The meeting of the two shook the field—trumpets blared, drums rolled—when Bhīma and Karṇa joined. Bhīmasena’s storm of polished arrows scattered the ranks; Karṇa, wrathful Vṛṣa, struck Bhīma full in the chest and followed with a shower. Bhīma answered shaft for shaft, then with nine keen arrows bit Karṇa again. Karṇa snapped Bhīma’s bow at the grip and with a mail-piercing bolt smote him once more. Bhīma seized another bow and, knowing every vital point, riddled the Sūta’s son. Karṇa in turn planted five-and-twenty, like firebrands on a maddened tusker.
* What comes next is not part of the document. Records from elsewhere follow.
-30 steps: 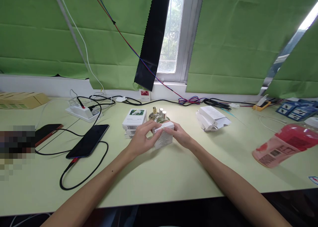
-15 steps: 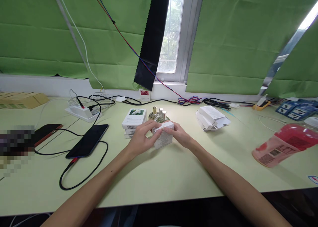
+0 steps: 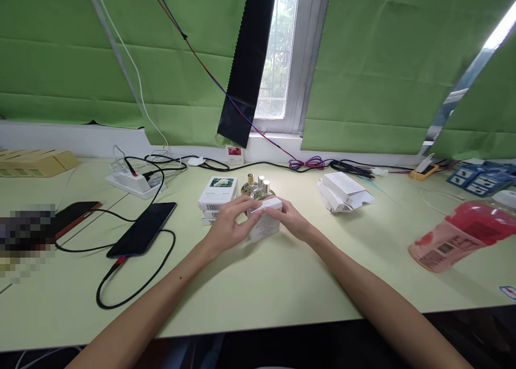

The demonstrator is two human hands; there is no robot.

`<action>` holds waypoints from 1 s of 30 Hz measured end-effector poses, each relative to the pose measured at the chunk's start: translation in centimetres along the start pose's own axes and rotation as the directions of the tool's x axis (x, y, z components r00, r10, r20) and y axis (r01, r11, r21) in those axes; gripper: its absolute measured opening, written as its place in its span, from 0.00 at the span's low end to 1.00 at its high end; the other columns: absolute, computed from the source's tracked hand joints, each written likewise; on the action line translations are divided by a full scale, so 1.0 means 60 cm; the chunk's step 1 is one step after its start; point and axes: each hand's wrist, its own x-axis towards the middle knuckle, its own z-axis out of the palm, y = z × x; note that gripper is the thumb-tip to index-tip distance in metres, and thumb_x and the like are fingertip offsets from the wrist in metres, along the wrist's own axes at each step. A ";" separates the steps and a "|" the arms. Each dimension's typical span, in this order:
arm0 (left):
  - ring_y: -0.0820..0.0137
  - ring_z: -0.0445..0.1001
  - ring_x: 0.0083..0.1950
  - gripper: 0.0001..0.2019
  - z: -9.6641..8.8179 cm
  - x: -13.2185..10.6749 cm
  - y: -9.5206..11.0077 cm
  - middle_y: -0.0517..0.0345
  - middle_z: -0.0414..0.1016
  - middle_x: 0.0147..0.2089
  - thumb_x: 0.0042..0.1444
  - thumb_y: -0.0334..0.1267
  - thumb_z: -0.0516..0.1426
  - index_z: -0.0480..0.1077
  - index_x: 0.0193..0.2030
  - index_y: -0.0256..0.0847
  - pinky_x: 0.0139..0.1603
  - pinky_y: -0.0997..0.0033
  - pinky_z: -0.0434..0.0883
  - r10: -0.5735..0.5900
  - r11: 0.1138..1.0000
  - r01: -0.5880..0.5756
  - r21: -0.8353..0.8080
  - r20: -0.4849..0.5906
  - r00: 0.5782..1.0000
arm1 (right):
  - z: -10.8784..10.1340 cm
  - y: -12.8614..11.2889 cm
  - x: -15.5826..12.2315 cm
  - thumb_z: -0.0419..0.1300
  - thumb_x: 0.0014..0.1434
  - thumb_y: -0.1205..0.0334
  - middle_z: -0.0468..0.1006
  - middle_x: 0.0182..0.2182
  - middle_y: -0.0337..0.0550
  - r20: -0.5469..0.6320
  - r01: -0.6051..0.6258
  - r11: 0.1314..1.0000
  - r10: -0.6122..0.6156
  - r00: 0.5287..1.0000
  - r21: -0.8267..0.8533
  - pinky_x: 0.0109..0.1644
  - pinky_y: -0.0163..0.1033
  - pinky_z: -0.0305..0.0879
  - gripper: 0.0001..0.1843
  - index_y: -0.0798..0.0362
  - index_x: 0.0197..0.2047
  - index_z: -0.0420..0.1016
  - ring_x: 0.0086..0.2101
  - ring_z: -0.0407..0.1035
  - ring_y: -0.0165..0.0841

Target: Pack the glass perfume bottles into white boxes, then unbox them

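Note:
A small white carton (image 3: 265, 225) stands on the pale green table (image 3: 258, 283), held between both of my hands. My left hand (image 3: 229, 222) grips its left side, fingers curled over the top flap. My right hand (image 3: 291, 218) pinches the top edge from the right. Just behind the carton stand glass perfume bottles with gold caps (image 3: 258, 187). A stack of white cartons with a flower picture (image 3: 217, 197) lies to the left of the bottles.
A black phone (image 3: 143, 229) on a looping black cable lies left, near a white power strip (image 3: 129, 181). Loose white cartons (image 3: 342, 191) sit right of centre. A pink bottle (image 3: 459, 235) lies on its side far right. Blue boxes (image 3: 479, 179) sit at the back right.

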 end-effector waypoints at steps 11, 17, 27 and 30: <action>0.67 0.77 0.41 0.08 0.001 -0.001 -0.005 0.53 0.80 0.42 0.67 0.39 0.57 0.77 0.41 0.41 0.42 0.68 0.72 0.000 1.000 0.000 -0.021 0.011 1.000 | 0.000 0.002 0.001 0.69 0.57 0.44 0.73 0.38 0.41 0.004 0.016 1.000 -0.016 1.000 0.000 0.42 0.38 0.59 0.21 0.52 0.44 0.75 0.39 0.65 0.34; 0.67 0.77 0.41 0.11 0.000 0.001 -0.002 0.53 0.78 0.40 0.68 0.40 0.55 0.77 0.38 0.41 0.40 0.68 0.72 -0.027 0.998 0.028 -0.049 0.019 0.999 | 0.001 0.000 0.002 0.69 0.56 0.43 0.75 0.38 0.42 0.006 0.007 1.000 -0.007 1.000 0.003 0.43 0.38 0.60 0.23 0.53 0.45 0.76 0.39 0.67 0.35; 0.67 0.76 0.39 0.14 0.001 0.000 -0.008 0.54 0.78 0.37 0.69 0.43 0.54 0.77 0.36 0.42 0.39 0.68 0.71 -0.059 0.997 0.060 -0.056 0.022 0.998 | 0.000 0.002 0.003 0.70 0.55 0.43 0.75 0.39 0.43 -0.007 -0.001 1.000 0.001 1.000 -0.010 0.42 0.38 0.60 0.24 0.53 0.44 0.76 0.39 0.66 0.35; 0.67 0.76 0.39 0.15 0.000 0.001 -0.008 0.54 0.78 0.37 0.69 0.43 0.54 0.77 0.36 0.42 0.39 0.68 0.72 -0.059 0.997 0.061 -0.054 0.024 0.998 | 0.000 0.001 0.002 0.69 0.55 0.43 0.75 0.39 0.43 -0.008 0.000 1.000 0.000 1.000 -0.010 0.43 0.38 0.60 0.24 0.53 0.44 0.76 0.39 0.66 0.35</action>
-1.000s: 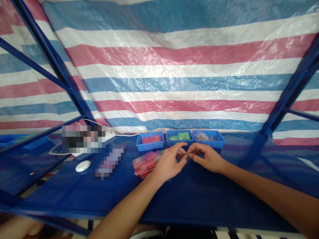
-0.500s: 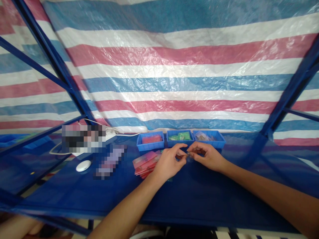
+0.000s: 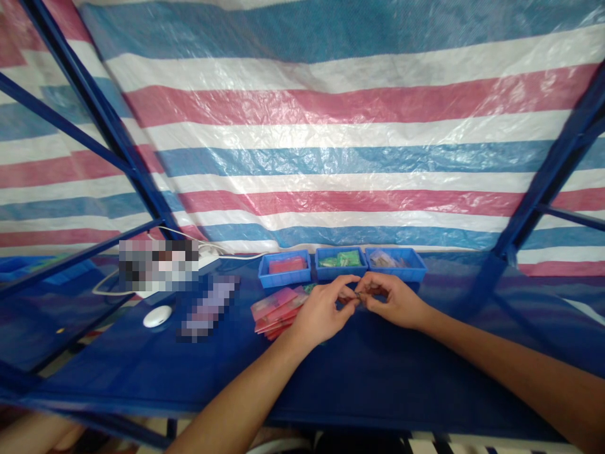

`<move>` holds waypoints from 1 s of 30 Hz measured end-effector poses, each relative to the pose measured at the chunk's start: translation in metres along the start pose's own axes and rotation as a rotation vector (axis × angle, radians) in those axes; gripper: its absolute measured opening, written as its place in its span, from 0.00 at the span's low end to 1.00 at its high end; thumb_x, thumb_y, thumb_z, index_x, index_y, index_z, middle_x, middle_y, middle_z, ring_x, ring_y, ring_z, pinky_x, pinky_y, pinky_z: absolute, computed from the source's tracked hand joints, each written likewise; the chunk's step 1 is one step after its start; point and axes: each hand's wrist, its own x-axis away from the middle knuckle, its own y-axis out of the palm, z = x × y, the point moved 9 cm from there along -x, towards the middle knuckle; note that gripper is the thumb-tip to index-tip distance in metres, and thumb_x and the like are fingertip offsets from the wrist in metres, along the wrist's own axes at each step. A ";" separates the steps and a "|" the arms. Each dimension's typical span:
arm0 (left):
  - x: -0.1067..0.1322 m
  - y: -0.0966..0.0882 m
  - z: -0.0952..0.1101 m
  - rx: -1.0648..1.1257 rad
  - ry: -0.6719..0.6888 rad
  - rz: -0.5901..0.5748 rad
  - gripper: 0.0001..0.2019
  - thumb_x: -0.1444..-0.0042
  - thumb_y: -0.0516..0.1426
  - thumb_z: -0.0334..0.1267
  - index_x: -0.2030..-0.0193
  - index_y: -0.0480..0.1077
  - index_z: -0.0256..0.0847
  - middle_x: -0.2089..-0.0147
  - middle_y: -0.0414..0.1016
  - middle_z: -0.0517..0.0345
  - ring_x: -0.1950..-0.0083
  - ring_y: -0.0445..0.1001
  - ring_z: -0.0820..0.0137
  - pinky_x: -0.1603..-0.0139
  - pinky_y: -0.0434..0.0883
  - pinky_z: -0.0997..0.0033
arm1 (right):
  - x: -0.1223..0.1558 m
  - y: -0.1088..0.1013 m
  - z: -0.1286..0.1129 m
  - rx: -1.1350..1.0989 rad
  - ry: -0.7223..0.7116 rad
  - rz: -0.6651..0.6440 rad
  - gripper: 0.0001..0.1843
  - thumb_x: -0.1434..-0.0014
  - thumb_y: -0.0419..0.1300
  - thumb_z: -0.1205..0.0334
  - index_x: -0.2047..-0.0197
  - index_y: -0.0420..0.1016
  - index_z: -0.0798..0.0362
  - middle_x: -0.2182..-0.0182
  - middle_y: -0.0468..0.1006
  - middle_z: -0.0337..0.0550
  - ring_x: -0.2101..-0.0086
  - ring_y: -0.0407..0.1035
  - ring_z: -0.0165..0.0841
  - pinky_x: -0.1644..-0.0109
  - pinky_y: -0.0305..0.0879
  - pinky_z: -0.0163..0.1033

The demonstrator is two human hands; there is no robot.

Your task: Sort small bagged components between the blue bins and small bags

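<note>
My left hand [image 3: 326, 309] and my right hand [image 3: 394, 299] meet above the blue table [image 3: 368, 372], fingertips pinched together on one tiny object [image 3: 358, 295] between them, too small to name. Just left of my left hand lies a stack of pink packets [image 3: 276, 309]. Behind the hands stand three small blue trays: one with red packets [image 3: 285, 268], one with green packets [image 3: 341, 261], and one with clear pieces [image 3: 397, 261].
A white round device [image 3: 157, 315] and a white cable [image 3: 222, 253] lie at the left of the table. Blue frame bars [image 3: 101, 113] rise at both sides. A striped red, white and blue tarp [image 3: 331, 139] hangs behind.
Both hands have dropped slightly and drawn closer together, the fingertips still pinched on the tiny object. Nothing else has moved.
</note>
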 end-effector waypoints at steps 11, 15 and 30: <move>0.000 0.000 0.004 -0.038 0.023 -0.009 0.26 0.39 0.59 0.31 0.33 0.66 0.44 0.57 0.83 0.58 0.56 0.82 0.69 0.49 0.77 0.69 | 0.002 0.002 -0.005 0.015 -0.046 -0.013 0.07 0.42 0.62 0.70 0.60 0.76 0.50 0.64 0.77 0.40 0.64 0.75 0.35 0.56 0.74 0.41; 0.001 0.000 0.006 -0.079 0.026 -0.001 0.28 0.41 0.59 0.30 0.33 0.66 0.43 0.58 0.82 0.59 0.57 0.81 0.68 0.51 0.77 0.69 | 0.003 0.002 -0.003 0.018 -0.032 -0.030 0.04 0.39 0.63 0.65 0.59 0.77 0.49 0.63 0.79 0.43 0.64 0.76 0.37 0.55 0.76 0.42; 0.001 0.006 0.005 -0.028 -0.001 -0.057 0.27 0.37 0.59 0.33 0.32 0.64 0.44 0.54 0.84 0.57 0.53 0.84 0.66 0.50 0.77 0.69 | 0.003 -0.006 -0.014 0.125 -0.075 0.061 0.08 0.46 0.60 0.72 0.64 0.72 0.49 0.69 0.75 0.39 0.69 0.70 0.34 0.61 0.70 0.40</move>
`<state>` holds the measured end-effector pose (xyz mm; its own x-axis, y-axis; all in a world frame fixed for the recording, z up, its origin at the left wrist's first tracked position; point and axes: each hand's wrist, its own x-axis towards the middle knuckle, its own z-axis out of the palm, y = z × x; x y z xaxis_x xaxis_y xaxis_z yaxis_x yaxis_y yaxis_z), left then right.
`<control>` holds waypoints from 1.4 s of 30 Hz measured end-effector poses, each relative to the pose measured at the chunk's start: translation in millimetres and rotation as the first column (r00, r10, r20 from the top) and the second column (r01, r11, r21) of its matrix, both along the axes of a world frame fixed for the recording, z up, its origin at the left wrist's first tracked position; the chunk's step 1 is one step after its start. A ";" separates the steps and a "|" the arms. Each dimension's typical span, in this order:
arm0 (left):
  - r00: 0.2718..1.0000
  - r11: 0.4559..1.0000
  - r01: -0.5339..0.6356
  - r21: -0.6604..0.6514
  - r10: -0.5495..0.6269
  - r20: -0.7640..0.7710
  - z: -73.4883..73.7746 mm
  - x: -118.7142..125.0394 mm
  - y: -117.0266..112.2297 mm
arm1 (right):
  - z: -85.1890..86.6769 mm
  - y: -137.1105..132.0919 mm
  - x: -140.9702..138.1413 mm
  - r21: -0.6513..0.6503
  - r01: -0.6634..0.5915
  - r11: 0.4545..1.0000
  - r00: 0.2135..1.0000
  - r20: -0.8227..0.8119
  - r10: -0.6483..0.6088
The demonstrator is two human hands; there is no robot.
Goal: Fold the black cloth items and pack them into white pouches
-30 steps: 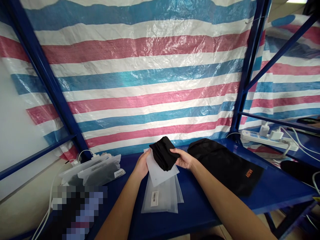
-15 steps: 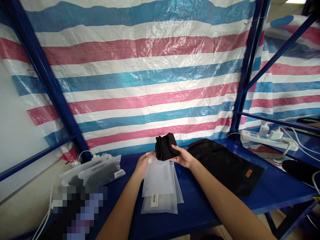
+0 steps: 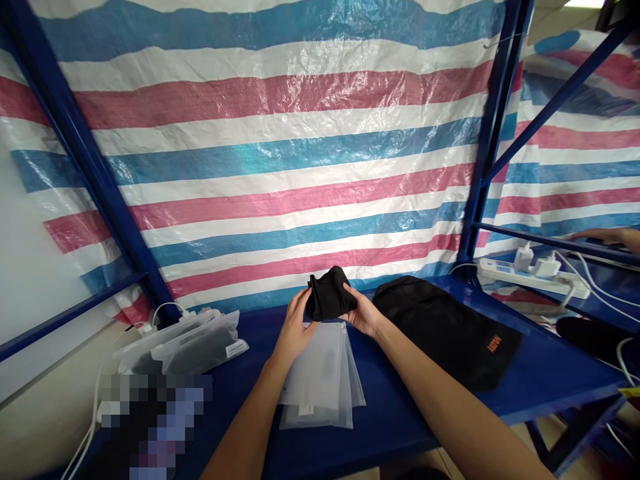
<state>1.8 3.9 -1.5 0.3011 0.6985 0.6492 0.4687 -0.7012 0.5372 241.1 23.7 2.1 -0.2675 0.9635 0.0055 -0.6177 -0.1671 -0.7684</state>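
A small bundle of folded black cloth [image 3: 330, 295] is held up between both my hands. My left hand [image 3: 296, 323] grips its left side, thumb in front. On the right edge, my right hand [image 3: 363, 313] has its fingers closed round the cloth. Just below, several frosted plastic zip bags [image 3: 323, 373] lie overlapping on the blue table [image 3: 390, 420], one with a white label. To the right a larger black cloth bag [image 3: 450, 327] with orange lettering lies flat.
Filled frosted zip bags [image 3: 200, 343] lean at the table's left side near white cables. A white power strip [image 3: 530, 275] with plugs sits beyond the right post. Another person's hand [image 3: 605, 235] shows at the far right. A striped tarp [image 3: 300, 153] hangs behind.
My left hand has let go of the top of the plastic bag and taken hold of the black cloth. The plastic bag now lies flat. Another person's hand has appeared at the right.
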 end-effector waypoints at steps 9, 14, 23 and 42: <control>0.998 0.997 0.057 0.052 -0.059 0.022 11.2 0.6 -9.2 | 4.7 -8.9 -0.8 0.068 -0.112 0.991 0.994 0.007 0.112; 0.992 0.995 0.102 -0.024 -0.100 0.083 13.1 6.2 -11.7 | 4.3 -17.5 -6.4 0.213 -0.135 0.968 0.991 0.035 0.131; 0.900 0.904 0.300 -0.306 -0.162 0.404 20.0 4.6 -12.1 | 8.3 -23.0 -9.9 0.274 -0.134 0.952 0.982 0.165 0.090; 0.875 0.905 0.304 -0.297 -0.142 0.463 12.0 12.3 -9.1 | 7.3 -26.8 -15.8 0.358 -0.210 0.910 0.967 0.214 0.139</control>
<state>14.0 -5.2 10.5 0.2315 0.8497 0.4738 -0.0052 -0.4859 0.8740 225.3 -3.2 9.4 -0.4619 0.8374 0.2922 -0.4505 0.0623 -0.8906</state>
Limbs hacked, eyes red with vengeance, the son of the Wind fixed a massive, mountain-piercing shaft, drew to the ear, and loosed. With a thunder-cry it drove clean through thunder-bolted Karṇa—like the bolt through a crag. Struck by Bhīma, the commander of thy host sank senseless on his car’s terrace. Śalya, seeing him fallen, bore that ornament of battle away from the press.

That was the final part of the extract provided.